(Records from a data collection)
☆ ☆ ☆ ☆ ☆ ☆ ☆

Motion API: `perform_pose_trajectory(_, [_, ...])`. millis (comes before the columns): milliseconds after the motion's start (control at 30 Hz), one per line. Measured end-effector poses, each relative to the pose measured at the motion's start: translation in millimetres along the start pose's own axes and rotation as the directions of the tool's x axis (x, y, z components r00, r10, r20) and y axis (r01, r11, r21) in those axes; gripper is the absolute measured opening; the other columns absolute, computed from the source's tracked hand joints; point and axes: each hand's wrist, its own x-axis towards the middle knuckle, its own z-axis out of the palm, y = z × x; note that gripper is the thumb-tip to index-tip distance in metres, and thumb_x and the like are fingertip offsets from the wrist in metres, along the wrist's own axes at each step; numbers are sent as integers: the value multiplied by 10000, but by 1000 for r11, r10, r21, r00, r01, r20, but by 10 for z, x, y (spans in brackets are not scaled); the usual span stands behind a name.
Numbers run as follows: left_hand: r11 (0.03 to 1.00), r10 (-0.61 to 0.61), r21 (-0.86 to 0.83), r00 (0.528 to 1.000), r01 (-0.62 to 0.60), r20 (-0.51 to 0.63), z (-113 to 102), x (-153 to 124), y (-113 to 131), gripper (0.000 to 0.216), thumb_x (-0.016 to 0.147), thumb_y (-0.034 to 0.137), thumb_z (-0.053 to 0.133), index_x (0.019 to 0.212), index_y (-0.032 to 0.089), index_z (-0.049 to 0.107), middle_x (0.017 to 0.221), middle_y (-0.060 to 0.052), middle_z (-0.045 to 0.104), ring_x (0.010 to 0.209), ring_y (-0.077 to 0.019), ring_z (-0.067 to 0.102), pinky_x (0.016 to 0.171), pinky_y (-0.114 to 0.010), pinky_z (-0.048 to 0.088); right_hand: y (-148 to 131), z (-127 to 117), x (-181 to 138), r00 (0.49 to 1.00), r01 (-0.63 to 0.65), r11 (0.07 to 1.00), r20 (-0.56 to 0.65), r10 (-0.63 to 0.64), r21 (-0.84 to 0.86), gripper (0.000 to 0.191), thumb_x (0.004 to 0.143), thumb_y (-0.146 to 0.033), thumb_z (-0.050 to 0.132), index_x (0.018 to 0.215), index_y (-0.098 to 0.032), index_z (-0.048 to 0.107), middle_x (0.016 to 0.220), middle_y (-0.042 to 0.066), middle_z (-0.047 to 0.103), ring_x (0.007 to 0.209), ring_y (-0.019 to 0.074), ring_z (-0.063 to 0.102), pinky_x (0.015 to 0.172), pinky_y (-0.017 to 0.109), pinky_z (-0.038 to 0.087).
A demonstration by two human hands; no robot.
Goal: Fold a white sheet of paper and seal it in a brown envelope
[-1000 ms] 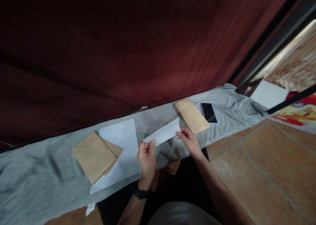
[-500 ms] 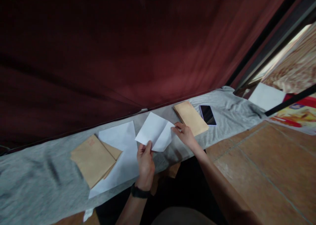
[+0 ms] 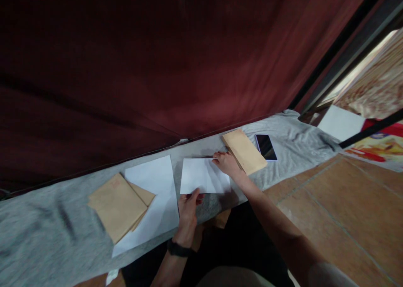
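A folded white sheet of paper [image 3: 201,175] lies nearly flat on the grey cloth [image 3: 47,228]. My left hand [image 3: 189,207] pinches its near edge, fingers closed on the paper. My right hand [image 3: 225,163] rests on the sheet's far right corner, fingers curled and pressing it down. A black band sits on my left wrist.
Left of the sheet lies a larger white sheet [image 3: 154,194] with a stack of brown envelopes [image 3: 118,205] on it. To the right are another brown envelope [image 3: 244,150] and a dark phone [image 3: 266,147]. A dark red curtain [image 3: 157,60] hangs behind. Tiled floor [image 3: 340,203] is at right.
The folded sheet was held up in the air between both hands; it has come down flat onto the grey cloth, and my right hand has slid to its far corner.
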Motion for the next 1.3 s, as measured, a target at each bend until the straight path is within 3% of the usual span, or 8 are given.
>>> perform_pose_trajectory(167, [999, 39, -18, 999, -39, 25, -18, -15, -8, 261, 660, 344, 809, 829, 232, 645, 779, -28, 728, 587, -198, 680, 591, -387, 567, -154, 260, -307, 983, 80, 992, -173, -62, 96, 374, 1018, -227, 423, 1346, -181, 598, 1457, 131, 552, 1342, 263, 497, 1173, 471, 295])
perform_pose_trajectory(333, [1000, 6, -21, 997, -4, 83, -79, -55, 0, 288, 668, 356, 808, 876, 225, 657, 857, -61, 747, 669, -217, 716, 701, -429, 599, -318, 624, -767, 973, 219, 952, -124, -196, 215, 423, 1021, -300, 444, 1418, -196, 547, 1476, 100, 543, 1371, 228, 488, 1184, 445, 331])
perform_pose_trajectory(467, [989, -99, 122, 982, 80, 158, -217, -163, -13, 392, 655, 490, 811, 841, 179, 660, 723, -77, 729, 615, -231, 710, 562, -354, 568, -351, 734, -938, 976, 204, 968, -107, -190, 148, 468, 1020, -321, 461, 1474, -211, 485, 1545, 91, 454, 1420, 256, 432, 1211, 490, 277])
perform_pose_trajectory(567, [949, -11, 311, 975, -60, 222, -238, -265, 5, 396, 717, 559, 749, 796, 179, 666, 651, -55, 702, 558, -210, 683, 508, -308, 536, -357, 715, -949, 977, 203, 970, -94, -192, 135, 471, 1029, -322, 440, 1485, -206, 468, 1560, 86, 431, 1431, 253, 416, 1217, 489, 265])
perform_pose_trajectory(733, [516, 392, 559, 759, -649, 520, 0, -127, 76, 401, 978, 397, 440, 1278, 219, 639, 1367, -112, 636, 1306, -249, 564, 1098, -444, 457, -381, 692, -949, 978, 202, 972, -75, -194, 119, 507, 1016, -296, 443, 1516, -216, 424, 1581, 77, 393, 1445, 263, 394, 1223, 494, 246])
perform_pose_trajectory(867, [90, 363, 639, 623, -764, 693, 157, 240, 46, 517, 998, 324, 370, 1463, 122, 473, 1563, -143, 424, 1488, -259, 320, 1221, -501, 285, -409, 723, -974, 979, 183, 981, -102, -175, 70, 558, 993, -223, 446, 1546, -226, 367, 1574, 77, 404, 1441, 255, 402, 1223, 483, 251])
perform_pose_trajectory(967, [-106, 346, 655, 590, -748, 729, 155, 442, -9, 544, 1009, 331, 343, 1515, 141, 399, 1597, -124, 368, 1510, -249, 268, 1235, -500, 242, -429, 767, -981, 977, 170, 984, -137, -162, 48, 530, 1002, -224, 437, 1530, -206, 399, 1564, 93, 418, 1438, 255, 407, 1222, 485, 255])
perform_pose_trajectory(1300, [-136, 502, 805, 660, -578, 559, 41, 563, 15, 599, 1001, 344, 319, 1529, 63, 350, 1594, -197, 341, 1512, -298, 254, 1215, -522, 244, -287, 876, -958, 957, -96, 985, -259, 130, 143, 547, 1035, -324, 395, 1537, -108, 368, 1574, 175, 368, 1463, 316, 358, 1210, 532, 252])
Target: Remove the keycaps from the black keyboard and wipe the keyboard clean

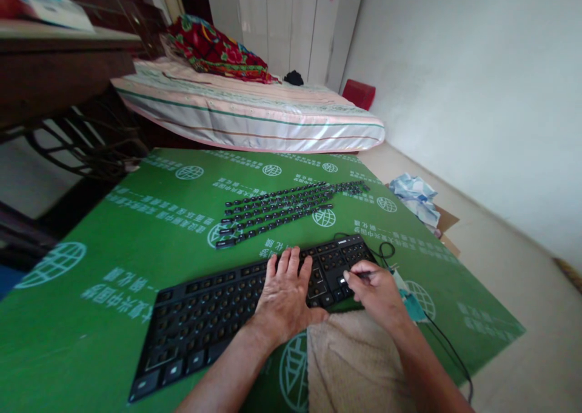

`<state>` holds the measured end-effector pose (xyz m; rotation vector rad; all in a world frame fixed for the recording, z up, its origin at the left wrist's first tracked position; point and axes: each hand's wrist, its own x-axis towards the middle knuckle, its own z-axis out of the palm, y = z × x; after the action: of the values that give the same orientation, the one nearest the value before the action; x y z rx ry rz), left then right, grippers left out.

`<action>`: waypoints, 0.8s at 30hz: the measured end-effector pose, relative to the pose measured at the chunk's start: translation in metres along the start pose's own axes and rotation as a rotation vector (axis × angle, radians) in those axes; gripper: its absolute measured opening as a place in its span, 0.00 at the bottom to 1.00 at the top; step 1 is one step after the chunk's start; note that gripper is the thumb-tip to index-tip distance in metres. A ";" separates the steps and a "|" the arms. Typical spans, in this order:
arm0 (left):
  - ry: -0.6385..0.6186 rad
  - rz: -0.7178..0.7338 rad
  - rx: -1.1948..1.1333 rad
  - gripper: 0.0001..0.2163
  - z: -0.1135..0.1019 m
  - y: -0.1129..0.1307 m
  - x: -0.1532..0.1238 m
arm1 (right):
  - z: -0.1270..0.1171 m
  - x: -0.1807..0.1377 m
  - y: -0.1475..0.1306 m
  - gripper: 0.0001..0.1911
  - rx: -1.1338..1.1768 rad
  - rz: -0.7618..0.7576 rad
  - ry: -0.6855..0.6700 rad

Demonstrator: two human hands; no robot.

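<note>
A black keyboard [204, 316] lies slantwise across the green table, most of its keycaps off and the sockets bare. Several keycaps, such as those at its lower left corner, are still on it. My left hand [284, 298] rests flat on the keyboard right of its middle, fingers spread. Over the right end, my right hand [375, 288] has thumb and fingers pinched together by the number pad. Something small and dark shows at the fingers, too hidden to name. Loose black keycaps [273, 210] lie in several long rows behind the keyboard.
A brown cloth [354, 364] lies against the keyboard's front edge, under my right forearm. The black cable [448, 340] trails off to the right, past a teal-and-white packet [411, 304]. Beyond the green table [150, 219] stands a bed [254, 116]; crumpled blue-white plastic [413, 198] is on the floor.
</note>
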<state>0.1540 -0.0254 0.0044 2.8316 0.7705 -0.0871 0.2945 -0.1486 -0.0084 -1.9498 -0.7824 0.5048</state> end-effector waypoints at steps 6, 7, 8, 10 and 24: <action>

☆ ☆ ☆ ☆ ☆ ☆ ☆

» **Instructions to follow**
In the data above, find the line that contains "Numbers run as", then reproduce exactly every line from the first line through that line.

» **Solution**
Motion API: `perform_pose_trajectory(_, [_, ...])`. millis (comes before the columns): milliseconds after the motion's start (control at 30 Hz), one per line. Measured end-effector poses, each relative to the pose measured at the motion's start: translation in millimetres along the start pose's own axes and rotation as the directions of the tool's x axis (x, y, z components r00, r10, r20) and y axis (r01, r11, r21) in those axes; gripper is the absolute measured opening; the other columns absolute, computed from the source's tracked hand joints; point and axes: each hand's wrist, its own x-axis towards the middle knuckle, its own z-axis out of the palm, y = z × x; note that gripper is the thumb-tip to index-tip distance in metres, and thumb_x and the like are fingertip offsets from the wrist in metres, along the wrist's own axes at each step; numbers are sent as integers: the value multiplied by 10000, but by 1000 for r11, r10, r21, r00, r01, r20, but by 10 for z, x, y (spans in brackets are not scaled); the usual span stands behind a name.
Numbers run as follows: left_hand: r11 (0.03 to 1.00), r10 (-0.61 to 0.61), r21 (-0.86 to 0.83), r00 (0.528 to 1.000), r01 (-0.62 to 0.60), r20 (-0.51 to 0.63), z (-113 to 102), x (-153 to 124), y (-113 to 131), gripper (0.000 to 0.216), thumb_x (-0.016 to 0.147), thumb_y (-0.034 to 0.137), thumb_z (-0.053 to 0.133), index_x (0.019 to 0.212), index_y (-0.032 to 0.089), index_z (-0.049 to 0.107), middle_x (0.017 to 0.221), middle_y (-0.060 to 0.052), middle_z (-0.045 to 0.104), ring_x (0.010 to 0.209), ring_y (-0.077 to 0.019), ring_z (-0.067 to 0.102), pinky_x (0.016 to 0.171), pinky_y (-0.114 to 0.010), pinky_z (-0.048 to 0.088); right_hand: y (-148 to 131), z (-127 to 117), x (-181 to 138), r00 (0.49 to 1.00), r01 (-0.63 to 0.65), r11 (0.07 to 1.00), r20 (-0.56 to 0.65), r10 (-0.63 to 0.64), r21 (-0.84 to 0.86), gripper (0.000 to 0.191), thumb_x (0.004 to 0.143), thumb_y (-0.146 to 0.033), thumb_z (-0.050 to 0.132), index_x (0.018 to 0.215), index_y (-0.098 to 0.032), index_z (-0.048 to 0.107), middle_x (0.016 to 0.220), middle_y (-0.042 to 0.066), middle_z (-0.047 to 0.103), ring_x (0.007 to 0.209), ring_y (-0.019 to 0.074), ring_z (-0.063 to 0.102), pinky_x (0.015 to 0.172), pinky_y (-0.017 to 0.109), pinky_z (-0.038 to 0.087).

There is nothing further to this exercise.